**Work required**
From the entries below, give the number of lines where the word "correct" occurs, and nothing else.

(Dataset items)
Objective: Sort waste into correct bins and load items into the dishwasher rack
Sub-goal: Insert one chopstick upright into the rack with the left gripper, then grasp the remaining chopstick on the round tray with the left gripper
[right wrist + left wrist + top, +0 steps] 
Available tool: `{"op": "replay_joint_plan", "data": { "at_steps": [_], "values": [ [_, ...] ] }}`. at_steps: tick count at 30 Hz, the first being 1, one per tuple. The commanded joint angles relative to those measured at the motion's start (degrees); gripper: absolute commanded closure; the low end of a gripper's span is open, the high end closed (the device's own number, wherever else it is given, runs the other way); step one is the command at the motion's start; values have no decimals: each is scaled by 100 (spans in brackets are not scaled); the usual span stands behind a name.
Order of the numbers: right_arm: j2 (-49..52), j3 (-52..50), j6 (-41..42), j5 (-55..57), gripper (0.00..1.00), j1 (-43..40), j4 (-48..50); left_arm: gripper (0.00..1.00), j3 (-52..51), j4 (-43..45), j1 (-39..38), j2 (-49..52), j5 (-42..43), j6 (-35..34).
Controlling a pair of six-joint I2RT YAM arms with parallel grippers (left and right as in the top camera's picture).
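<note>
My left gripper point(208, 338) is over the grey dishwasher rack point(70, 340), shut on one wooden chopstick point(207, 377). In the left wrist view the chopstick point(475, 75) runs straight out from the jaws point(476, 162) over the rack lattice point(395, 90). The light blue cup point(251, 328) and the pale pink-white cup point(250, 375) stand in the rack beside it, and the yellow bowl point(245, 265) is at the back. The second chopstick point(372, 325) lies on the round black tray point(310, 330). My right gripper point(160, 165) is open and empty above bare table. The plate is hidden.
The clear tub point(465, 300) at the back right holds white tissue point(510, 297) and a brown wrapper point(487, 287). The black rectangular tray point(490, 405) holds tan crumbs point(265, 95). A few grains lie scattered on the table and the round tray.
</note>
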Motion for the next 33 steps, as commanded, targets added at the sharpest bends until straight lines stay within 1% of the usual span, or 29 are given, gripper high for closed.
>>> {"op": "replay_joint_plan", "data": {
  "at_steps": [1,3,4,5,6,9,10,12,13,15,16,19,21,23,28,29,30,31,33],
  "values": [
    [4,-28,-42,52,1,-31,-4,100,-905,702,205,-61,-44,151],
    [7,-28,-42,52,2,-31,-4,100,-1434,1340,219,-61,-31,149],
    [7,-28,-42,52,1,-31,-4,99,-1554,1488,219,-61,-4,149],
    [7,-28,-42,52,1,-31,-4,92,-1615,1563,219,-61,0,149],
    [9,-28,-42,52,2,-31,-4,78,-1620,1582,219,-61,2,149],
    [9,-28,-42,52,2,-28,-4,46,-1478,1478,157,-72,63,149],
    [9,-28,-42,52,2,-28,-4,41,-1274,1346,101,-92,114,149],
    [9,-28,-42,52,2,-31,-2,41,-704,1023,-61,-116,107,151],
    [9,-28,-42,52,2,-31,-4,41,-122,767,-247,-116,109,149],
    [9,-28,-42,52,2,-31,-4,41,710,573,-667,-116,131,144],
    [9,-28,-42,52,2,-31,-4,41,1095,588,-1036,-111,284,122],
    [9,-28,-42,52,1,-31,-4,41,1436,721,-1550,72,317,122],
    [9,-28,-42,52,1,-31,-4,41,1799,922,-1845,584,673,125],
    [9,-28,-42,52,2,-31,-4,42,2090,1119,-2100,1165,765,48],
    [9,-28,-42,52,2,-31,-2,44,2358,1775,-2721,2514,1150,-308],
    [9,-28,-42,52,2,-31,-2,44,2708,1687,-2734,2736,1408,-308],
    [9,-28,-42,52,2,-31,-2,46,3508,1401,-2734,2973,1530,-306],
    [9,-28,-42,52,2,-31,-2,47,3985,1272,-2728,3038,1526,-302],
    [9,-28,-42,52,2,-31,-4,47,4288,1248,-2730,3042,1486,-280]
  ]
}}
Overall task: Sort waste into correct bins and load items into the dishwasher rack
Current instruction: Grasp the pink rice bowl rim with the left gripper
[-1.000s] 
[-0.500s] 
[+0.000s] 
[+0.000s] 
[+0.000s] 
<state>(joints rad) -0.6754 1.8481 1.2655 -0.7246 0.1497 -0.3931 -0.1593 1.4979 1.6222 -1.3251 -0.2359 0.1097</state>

**Answer for the task**
2